David W. Wolfe is a professor of plant and soil ecology in the College of Agriculture and Life Sciences, and the chair of the Climate Change Focus Group in the Atkinson Center for a Sustainable Future.
"Even in the context of a changing climate with a trend for warmer winters, this year was an extreme, and many of the region's tree fruit crops broke all records by leafing out and flowering a month or more earlier than normal. Apple, grape and other tree fruit growers have been holding their breath, knowing their crops would be highly vulnerable to frost damage.
"Unfortunately, April has included several nights dipping well below freezing, and many parts of the region experienced a wet, heavy snow event that damaged trees. A full assessment of the effects on pollination, fruit loads and fruit quality will take some time, but early reports from the field suggest there could be a major negative effect on New York's agricultural economy."
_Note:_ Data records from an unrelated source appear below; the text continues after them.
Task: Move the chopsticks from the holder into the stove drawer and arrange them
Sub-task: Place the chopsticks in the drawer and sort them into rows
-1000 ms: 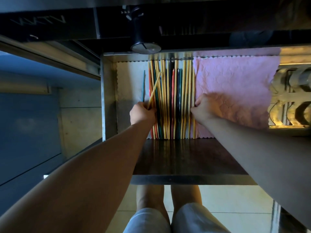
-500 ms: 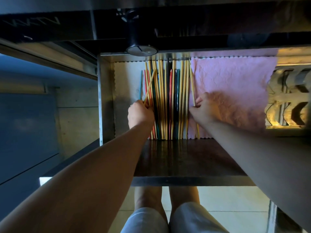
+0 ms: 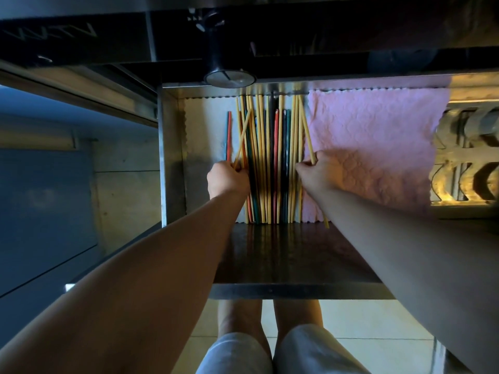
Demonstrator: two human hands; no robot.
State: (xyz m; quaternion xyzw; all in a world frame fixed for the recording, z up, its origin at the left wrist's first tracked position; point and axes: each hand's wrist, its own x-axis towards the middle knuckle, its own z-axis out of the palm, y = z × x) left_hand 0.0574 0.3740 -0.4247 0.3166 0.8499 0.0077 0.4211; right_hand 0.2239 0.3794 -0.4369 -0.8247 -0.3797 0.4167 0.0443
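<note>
while the chopsticks [image 3: 267, 163] lie side by side lengthwise in the open stove drawer [image 3: 168, 157], the left hand [image 3: 226, 180] pinches one yellow stick [image 3: 243, 139] slanted across their left edge and the right hand [image 3: 318, 172] grips another yellow stick [image 3: 307, 133] tilted along their right edge. right of the chopsticks a pink cloth [image 3: 378, 147] covers the floor; left of them pale liner [image 3: 205, 136] stays bare. no lettering is legible.

1. Chopsticks [image 3: 266, 160]: mostly pale yellow, with some red, teal and black ones among them.
2. Cloth [image 3: 378, 147]: pink, with a quilted, crinkled pattern and a scalloped edge.
3. Liner [image 3: 205, 130]: white.
4. Drawer [image 3: 168, 157]: grey metal.
5. Shorts [image 3: 270, 352]: white.
6. Floor [image 3: 351, 319]: pale tiles.
</note>
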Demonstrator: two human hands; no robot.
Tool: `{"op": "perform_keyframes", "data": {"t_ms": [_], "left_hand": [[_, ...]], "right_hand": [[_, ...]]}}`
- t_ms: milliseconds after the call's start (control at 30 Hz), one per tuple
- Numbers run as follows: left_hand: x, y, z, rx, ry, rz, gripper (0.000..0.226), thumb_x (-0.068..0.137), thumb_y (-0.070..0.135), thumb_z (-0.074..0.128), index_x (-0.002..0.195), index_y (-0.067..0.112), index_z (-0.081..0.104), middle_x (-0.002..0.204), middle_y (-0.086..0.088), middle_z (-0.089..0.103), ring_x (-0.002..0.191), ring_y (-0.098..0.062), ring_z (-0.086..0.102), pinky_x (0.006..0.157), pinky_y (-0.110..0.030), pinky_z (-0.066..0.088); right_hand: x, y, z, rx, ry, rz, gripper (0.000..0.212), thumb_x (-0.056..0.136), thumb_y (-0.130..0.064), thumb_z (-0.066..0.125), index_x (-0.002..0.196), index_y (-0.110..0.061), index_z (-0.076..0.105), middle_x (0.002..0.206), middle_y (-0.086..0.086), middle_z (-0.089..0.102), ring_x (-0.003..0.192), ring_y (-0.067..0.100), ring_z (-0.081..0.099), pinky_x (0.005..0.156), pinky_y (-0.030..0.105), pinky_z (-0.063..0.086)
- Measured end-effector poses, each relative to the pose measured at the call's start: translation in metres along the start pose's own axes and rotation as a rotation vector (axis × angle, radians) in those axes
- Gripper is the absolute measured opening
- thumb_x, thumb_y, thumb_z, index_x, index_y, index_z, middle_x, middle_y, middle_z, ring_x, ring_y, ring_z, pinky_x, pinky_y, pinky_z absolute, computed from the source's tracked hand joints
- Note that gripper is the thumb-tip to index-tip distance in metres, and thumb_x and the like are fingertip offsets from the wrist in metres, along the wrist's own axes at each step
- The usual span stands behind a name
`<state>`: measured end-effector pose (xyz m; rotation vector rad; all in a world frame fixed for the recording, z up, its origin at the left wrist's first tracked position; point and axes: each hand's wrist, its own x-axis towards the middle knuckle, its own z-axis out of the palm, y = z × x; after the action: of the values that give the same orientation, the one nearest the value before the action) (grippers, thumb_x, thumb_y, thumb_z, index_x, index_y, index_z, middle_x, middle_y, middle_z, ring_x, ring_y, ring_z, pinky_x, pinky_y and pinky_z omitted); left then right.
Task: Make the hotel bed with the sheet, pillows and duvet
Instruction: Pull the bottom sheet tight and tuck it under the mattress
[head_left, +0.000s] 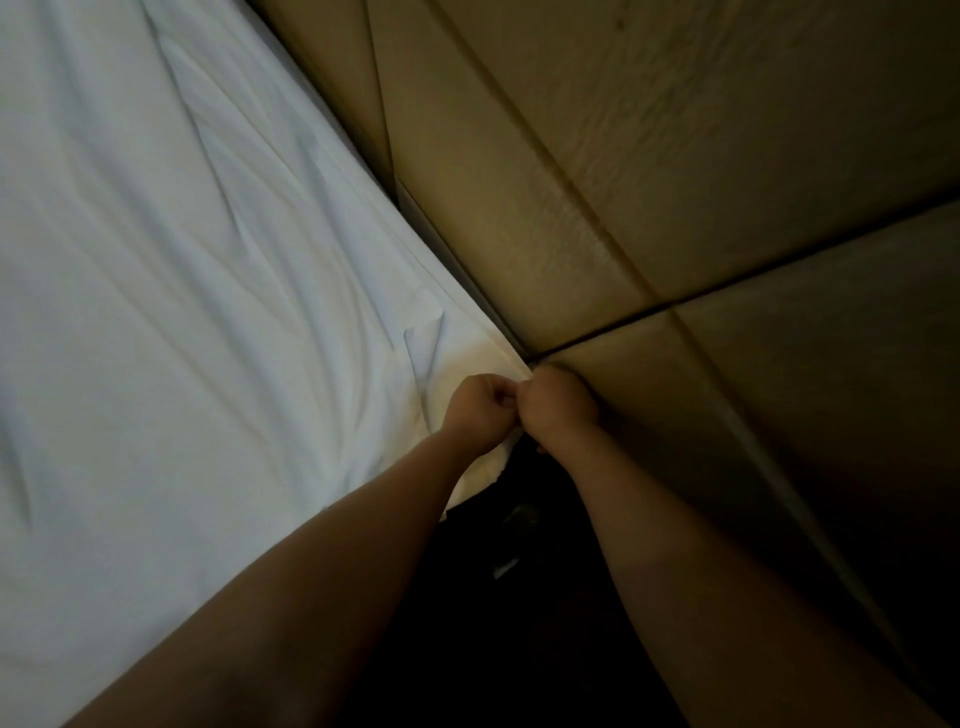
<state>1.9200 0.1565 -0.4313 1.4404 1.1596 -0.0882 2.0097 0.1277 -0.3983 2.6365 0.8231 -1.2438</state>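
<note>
forearms come up from the bottom edge, the left one lying over the bed, the right one over the dark floor gap (483, 597) beside it. both meet at the near corner of the mattress. the left hand (480, 410) is curled and pinches the edge of the sheet (208, 270) right at that corner. the right hand (560, 402) is fisted, touching the left, its knuckles against the padded panels (649, 171); it looks to grip the same bit of cloth, though its fingers are hidden. a small flap of sheet hangs loose just below the two hands. from the hands the sheet runs away up and to the left, its long edge following the seam where bed meets panels, creased in long folds that fan out from the corner. the tuck probably has to go down into the narrow slot on the right-hand side, so the right hand sits nearer the job. no pillows or duvet show.
</note>
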Motion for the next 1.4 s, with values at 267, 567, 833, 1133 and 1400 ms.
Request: {"op": "perform_keyframes", "data": {"t_ms": [267, 567, 833, 1133, 1400], "left_hand": [[0.018, -0.024, -0.005, 0.069, -0.010, -0.069, 0.042, 0.089, -0.003, 0.047, 0.125, 0.013, 0.062, 0.129, -0.006, 0.061, 0.121, -0.018, 0.055, 0.099, -0.024, 0.042], [0.004, -0.059, -0.068, 0.491, 0.526, -0.242, 0.083, 0.068, 0.044, 0.078, 0.136, 0.016, 0.039, 0.138, -0.007, 0.040, 0.124, -0.026, 0.043, 0.099, -0.038, 0.042], [-0.004, -0.059, -0.085, 0.074, 0.144, -0.192, 0.030, 0.094, 0.025, 0.055, 0.110, 0.001, 0.062, 0.109, -0.014, 0.065, 0.102, -0.030, 0.061, 0.081, -0.033, 0.046], [-0.041, 0.034, -0.104, -0.267, -0.094, -0.032, 0.023, 0.091, 0.027, 0.063, 0.098, 0.006, 0.068, 0.088, -0.010, 0.069, 0.076, -0.017, 0.066, 0.061, -0.024, 0.050], [-0.085, 0.074, -0.083, -0.160, -0.212, 0.071, 0.042, 0.095, 0.025, 0.060, 0.056, 0.016, 0.047, 0.038, 0.009, 0.050, 0.035, 0.000, 0.046, 0.038, -0.011, 0.034]], "right_hand": [[0.014, 0.016, 0.011, 0.015, -0.093, -0.041, 0.036, 0.095, -0.021, 0.050, 0.131, -0.016, 0.053, 0.129, 0.010, 0.057, 0.109, 0.032, 0.059, 0.089, 0.044, 0.054], [0.037, -0.049, 0.046, 0.662, -0.270, -0.016, 0.042, 0.090, -0.016, 0.048, 0.132, -0.017, 0.051, 0.110, 0.008, 0.057, 0.098, 0.024, 0.055, 0.082, 0.037, 0.046], [0.014, -0.064, 0.044, 0.780, -0.410, 0.055, 0.042, 0.093, -0.044, 0.045, 0.118, -0.015, 0.062, 0.115, 0.010, 0.061, 0.108, 0.029, 0.057, 0.097, 0.043, 0.045], [-0.035, -0.052, -0.030, 0.927, -0.699, -0.071, 0.050, 0.078, -0.060, 0.066, 0.103, -0.017, 0.071, 0.105, 0.017, 0.068, 0.102, 0.029, 0.065, 0.087, 0.038, 0.051], [-0.101, 0.002, -0.055, 0.978, -0.644, -0.141, 0.042, 0.072, -0.028, 0.078, 0.102, -0.002, 0.066, 0.102, 0.018, 0.070, 0.096, 0.027, 0.068, 0.088, 0.037, 0.055]]}}
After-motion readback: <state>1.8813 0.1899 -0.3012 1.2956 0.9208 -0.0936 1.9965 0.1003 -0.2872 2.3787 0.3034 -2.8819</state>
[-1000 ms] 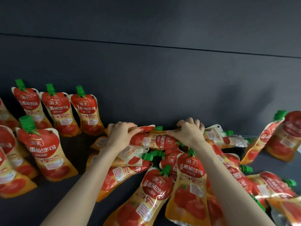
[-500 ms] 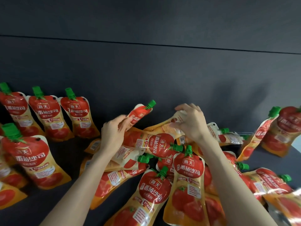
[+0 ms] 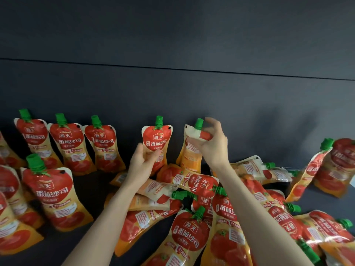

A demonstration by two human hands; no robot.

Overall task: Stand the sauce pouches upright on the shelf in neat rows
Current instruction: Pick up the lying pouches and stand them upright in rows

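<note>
The left hand (image 3: 141, 163) grips the lower half of one pouch (image 3: 158, 140), fingers curled round its side, and holds it cap-up with the label facing out. Just to its right, the right hand (image 3: 214, 144) pinches a second pouch (image 3: 189, 150) near the green spout; that one is cap-up too but shows its printed back. Both have their long axes vertical and sit close to the wall (image 3: 172, 93) beyond the hands, their bases hidden behind the heap. Left of the left hand a gap opens before the back row (image 3: 67, 144) of three standing pouches, so I'd say that hand's pouch fills the gap, while the right one wants a turn first. Under and between the forearms lies the heap (image 3: 190, 233) of flat pouches on the shelf (image 3: 96, 189). Far right, more pouches (image 3: 338, 162) lean.
</note>
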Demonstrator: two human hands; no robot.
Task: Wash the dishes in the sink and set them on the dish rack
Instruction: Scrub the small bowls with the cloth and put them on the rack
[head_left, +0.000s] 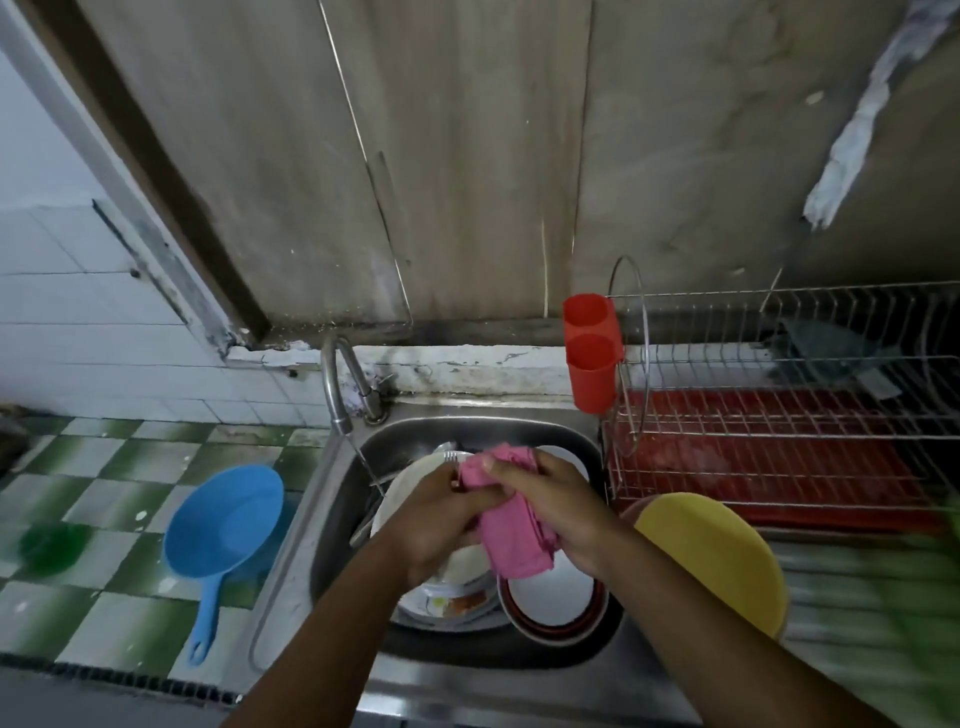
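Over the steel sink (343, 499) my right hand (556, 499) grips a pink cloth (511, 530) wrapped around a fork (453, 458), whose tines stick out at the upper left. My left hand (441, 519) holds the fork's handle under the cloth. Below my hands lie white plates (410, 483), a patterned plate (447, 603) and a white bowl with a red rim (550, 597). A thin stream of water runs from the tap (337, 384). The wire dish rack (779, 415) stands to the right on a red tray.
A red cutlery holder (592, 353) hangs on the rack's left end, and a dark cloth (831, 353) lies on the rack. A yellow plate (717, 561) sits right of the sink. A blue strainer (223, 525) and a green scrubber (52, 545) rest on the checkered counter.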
Hans Walter-Peterson is an Extension associate with the Finger Lakes Grape Program, who works with growers to provide research-based information to help improve profitability, product quality and business sustainability. He says:
"It's still pretty early for us to tell the amount of damage to grape crops. We'll know more in the next few weeks as the shoots grow out more, as most of the vines are still pretty early in their development.
"As of right now, it looks like something that growers can live with for the most part. Our initial estimate is that damage is generally in the range of 10 to 30 percent, but that is very dependent on varieties and locations. We won't know how this will impact yield for at least a month, but at this point consumers shouldn't worry about shortages of grape products."
Alan Neil Lakso is a professor of horticulture and a fruit crop physiologist with expertise in the management of apple and grape growth, and how growers can respond to the environment. He says:
"This year shows the complex way climate can affect perennial fruit crops that must survive all year long.
"The warm winter did not cause damage due to extreme mid-winter low temperatures, which was good. But March was so warm it especially induced tree fruits to start to grow too soon. The freeze conditions in April have not been that extreme compared to normal weather, but the trees just became too tender due to their abnormally early development.
"We have seen this pattern occasionally in the past, but with warming winters we expect it is likely to occur more frequently in the future."
Jonathan Comstock is a research support specialist in Cornell's Department of Horticulture who specializes in the impacts of global climate change on New York. He says:
"This year's weather patterns were something of a worst-case scenario for many of this year's potential fruit crops.
"The abnormally mild winter led trees and vines to begin expanding overwintering buds. As the new buds open, expand and develop into flowers and leaves, the tissues become more and more susceptible to frost damage. Very warm temperatures in late February and March accelerated this progression towards flowering, and then the repeated April hard freezes killed the flowers and many expanding leaves. The combination of this degree of early warming followed by a return to such cold temperatures is very unusual.
"The trees and vines themselves will generally recover from these stresses, but this year's fruit crops may have been lost or decimated over large areas of the state this year."